Assessment in this Study

For this study, the quality assessments with the Hospital Performance Assessment Tool as described above were performed by two independent observers from the group of health workers in the respective hospital. To minimize observer bias, observers collected their results individually and compared them afterwards. In case of disagreement procedures were reassessed. Furthermore, they were supervised by members of the Regional Health Management Team. One assessment took an average of 3 working days. Assessment data from 2006, 2009 and 2011 were included in this study. Changes in immediate outcome indicators of individual key procedures in the surgical department were analyzed and compared between the intervention hospital and the control group over the study period. They were also compared to the surgical Case Fatality Rates. However, there were no reliable Case Fatality Rates for all surgical departments in the control group, thus results were also compared to the Case Fatality Rates of all in-patients in both groups. Those final outcome indicators were taken from the annual regional reports and the hospital reports of the intervention hospital.

The benchmark for good quality was agreed to be 80%, knowing that in other contexts 70% was suggested to be sufficient [11]. Benchmarking is a way of systematically comparing actual performance quality in health services to a pre- and locally defined standard [13], as it is done in the assessment tool. Since benchmark assessments of immediate outcome indicators are originating in their processes, they are likely to reflect precisely the quality of care in the hospital and its changes.

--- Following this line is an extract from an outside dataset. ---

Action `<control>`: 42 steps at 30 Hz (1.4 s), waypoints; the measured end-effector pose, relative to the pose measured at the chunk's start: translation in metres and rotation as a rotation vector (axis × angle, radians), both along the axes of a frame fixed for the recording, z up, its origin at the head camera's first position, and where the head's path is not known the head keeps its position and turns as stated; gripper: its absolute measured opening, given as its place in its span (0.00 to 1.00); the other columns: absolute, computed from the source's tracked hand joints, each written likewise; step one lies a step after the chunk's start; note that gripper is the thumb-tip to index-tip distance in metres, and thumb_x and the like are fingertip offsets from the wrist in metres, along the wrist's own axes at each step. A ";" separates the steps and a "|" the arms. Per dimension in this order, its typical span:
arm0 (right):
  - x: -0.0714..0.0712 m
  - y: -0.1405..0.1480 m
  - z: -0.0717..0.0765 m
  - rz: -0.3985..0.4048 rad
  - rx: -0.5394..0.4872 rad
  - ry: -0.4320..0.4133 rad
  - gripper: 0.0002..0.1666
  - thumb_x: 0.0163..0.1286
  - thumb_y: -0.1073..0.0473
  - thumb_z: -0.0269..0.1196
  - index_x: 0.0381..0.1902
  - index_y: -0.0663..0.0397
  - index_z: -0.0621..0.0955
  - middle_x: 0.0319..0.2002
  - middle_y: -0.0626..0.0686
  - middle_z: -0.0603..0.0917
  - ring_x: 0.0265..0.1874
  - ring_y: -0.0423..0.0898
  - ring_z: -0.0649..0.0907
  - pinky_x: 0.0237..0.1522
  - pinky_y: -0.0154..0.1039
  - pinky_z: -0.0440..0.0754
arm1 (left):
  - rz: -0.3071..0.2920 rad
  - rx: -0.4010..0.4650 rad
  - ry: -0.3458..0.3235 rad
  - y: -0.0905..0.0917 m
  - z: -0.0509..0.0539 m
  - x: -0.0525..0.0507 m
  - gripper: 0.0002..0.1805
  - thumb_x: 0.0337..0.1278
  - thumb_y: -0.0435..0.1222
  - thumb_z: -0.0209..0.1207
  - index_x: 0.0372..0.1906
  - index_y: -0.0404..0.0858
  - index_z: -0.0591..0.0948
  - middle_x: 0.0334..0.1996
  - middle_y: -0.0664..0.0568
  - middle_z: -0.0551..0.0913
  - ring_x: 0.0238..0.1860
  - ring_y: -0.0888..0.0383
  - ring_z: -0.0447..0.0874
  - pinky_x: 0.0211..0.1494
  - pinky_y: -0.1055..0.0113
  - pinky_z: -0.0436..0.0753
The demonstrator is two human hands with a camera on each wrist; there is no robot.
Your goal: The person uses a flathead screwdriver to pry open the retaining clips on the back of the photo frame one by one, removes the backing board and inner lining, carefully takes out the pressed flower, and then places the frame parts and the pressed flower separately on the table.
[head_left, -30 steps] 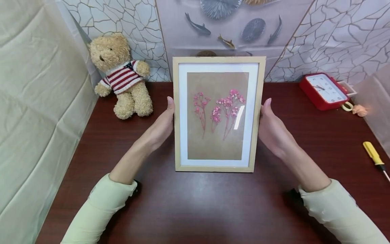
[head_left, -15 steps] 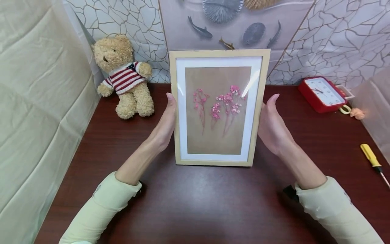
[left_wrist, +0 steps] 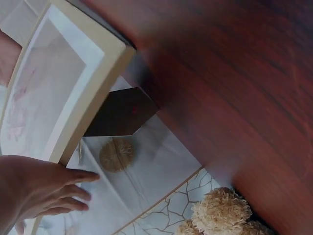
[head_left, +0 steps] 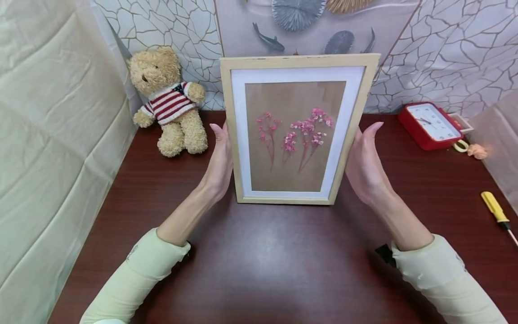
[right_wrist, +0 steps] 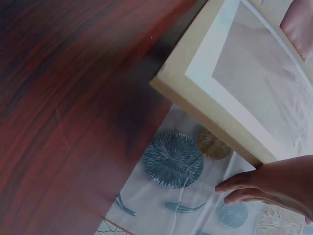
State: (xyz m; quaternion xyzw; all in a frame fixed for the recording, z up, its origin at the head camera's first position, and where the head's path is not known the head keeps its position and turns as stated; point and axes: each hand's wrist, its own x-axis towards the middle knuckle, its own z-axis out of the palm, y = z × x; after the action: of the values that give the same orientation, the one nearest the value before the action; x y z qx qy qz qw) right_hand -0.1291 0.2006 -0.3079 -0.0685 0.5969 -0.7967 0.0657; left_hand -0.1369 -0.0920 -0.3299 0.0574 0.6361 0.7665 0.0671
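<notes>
A picture frame (head_left: 297,198) with a pale wood border holds pressed pink flowers on a brown backing inside a white mat. It stands almost upright mid-table, its top looking wider than its bottom. My left hand (head_left: 220,166) presses along its left side, thumb pointing up, and my right hand (head_left: 368,166) does the same on its right side. In the left wrist view, the extended fingers (left_wrist: 73,193) reach past the edge behind the frame, and a dark stand leg (left_wrist: 124,113) juts from its back. Fingers (right_wrist: 242,188) stretch out likewise in the right wrist view.
At the back left a teddy bear (head_left: 170,103) in a striped sweater leans against the patterned backdrop. A red alarm clock (head_left: 430,125) lies at the back right, beside a small orange item (head_left: 477,151). A yellow-handled screwdriver (head_left: 494,208) lies at the right edge.
The picture frame has shifted up the view, away from me, and its top now looks larger and wider. Both hands have moved along with it, thumbs spreading outward from its sides.
</notes>
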 end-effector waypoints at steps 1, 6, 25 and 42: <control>0.001 0.000 -0.001 -0.004 -0.019 0.007 0.48 0.83 0.22 0.24 0.89 0.33 0.57 0.84 0.47 0.62 0.85 0.45 0.56 0.88 0.46 0.37 | 0.004 0.016 0.003 0.000 0.000 0.000 0.65 0.57 0.84 0.21 0.92 0.52 0.34 0.92 0.63 0.33 0.90 0.62 0.26 0.91 0.49 0.31; 0.006 0.003 -0.007 -0.017 -0.112 0.028 0.53 0.81 0.22 0.19 0.86 0.36 0.68 0.81 0.48 0.68 0.85 0.44 0.57 0.87 0.45 0.39 | 0.008 0.116 -0.048 0.000 0.003 -0.001 0.52 0.73 0.72 0.11 0.92 0.48 0.33 0.92 0.60 0.31 0.90 0.59 0.23 0.91 0.53 0.31; 0.020 0.005 -0.029 -0.008 -0.279 0.034 0.43 0.90 0.33 0.29 0.91 0.48 0.49 0.92 0.39 0.43 0.89 0.36 0.35 0.86 0.37 0.25 | -0.079 0.141 -0.148 -0.006 0.003 0.021 0.45 0.81 0.68 0.19 0.91 0.53 0.33 0.90 0.68 0.25 0.90 0.60 0.20 0.91 0.51 0.30; 0.025 0.013 -0.055 0.058 -0.088 -0.269 0.42 0.91 0.32 0.27 0.92 0.38 0.36 0.91 0.41 0.31 0.89 0.37 0.31 0.85 0.29 0.37 | -0.192 -0.091 -0.308 -0.013 -0.043 0.030 0.51 0.77 0.74 0.19 0.91 0.50 0.29 0.91 0.61 0.27 0.90 0.60 0.33 0.92 0.51 0.42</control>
State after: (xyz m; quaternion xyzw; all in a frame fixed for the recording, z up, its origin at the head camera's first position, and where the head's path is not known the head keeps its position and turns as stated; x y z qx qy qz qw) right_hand -0.1043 0.2140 -0.3625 0.0189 0.5449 -0.8219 0.1649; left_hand -0.1070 -0.1050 -0.3727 -0.0033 0.6440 0.7267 0.2391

Underlying Quality Improvement Approach

The underlying quality improvement concept follows a Continuous Quality Improvement Approach, which has been suggested to be especially useful in developing countries [14]. Hence, the Hospital Performance Assessment Tool is one step of a circulatory process in the sense of the “plan-do-study-act”-circle, also known as Deming cycle [12]. After the assessment of care quality, results were presented and discussed with the Hospital Quality Team, a group appointed by the hospital management to entirely concentrate on quality issues of the hospital. The team consisted of 12 members, selected from different cadres of health workers from all departments and the hospital management. After presenting the assessment results, the Hospital Quality Team performed a supervised quality circle in which interventions were defined and documented in an Action Plan to specifically address areas in need of improvement. Responsibility for single interventions was assigned to individual health workers respectively, and a time frame was agreed on and documented. The Hospital Quality Team appointed a supervisor to monitor the implementation of the interventions. This person reported the status of implementation back to the Hospital Quality Team in their monthly Hospital Quality Team meeting. After one year, another quality assessment was conducted in order to evaluate changes and initiate another cycle.

Selection of Control Group

The quality improvement approach as described above has been installed so far only in the referral hospital. Thus, the referral hospital is the intervention hospital in this study. It represents the standard governmental reference hospital in the Tanzanian health system. In 2006, it was the biggest hospital in the region with 395 beds and three individual wards in the surgical department. There were 349 health workers including 18 Medical Officers and Assistant Medical Officers. The Assistant Medical Officer program was created more than 40 years ago to compensate for the low output of medical universities in Tanzania. Requirement for becoming an Assistant Medical Officer is outstanding performance as a nurse for a time period of at least three years and an additional full-time 2-year intensive education program. Assistant Medical Officers act as fully certified doctors in the Tanzanian health system.

There was no quality improvement approach in the five district hospitals, but only annual assessments of care quality under the supervision of the Regional Health Management Team. One of the hospitals was not included into the control group, because it was a former missionary hospital and thus not fully governmental in terms of structural quality and process organisation. In another hospital there had been an attempt to introduce an action plan in 2009 that was not followed up afterwards due to the lack of a Quality Team. The other three hospitals were pooled in one control group on the basis that they are all governmental, and furthermore similar in terms of structural quality, process organization and bed capacity. In 2006, in the three hospitals together, there were 298 beds and 657 health workers including 20 Medical Officers and Assistant Medical Officers. There was one surgical ward in each hospital of the control group respectively.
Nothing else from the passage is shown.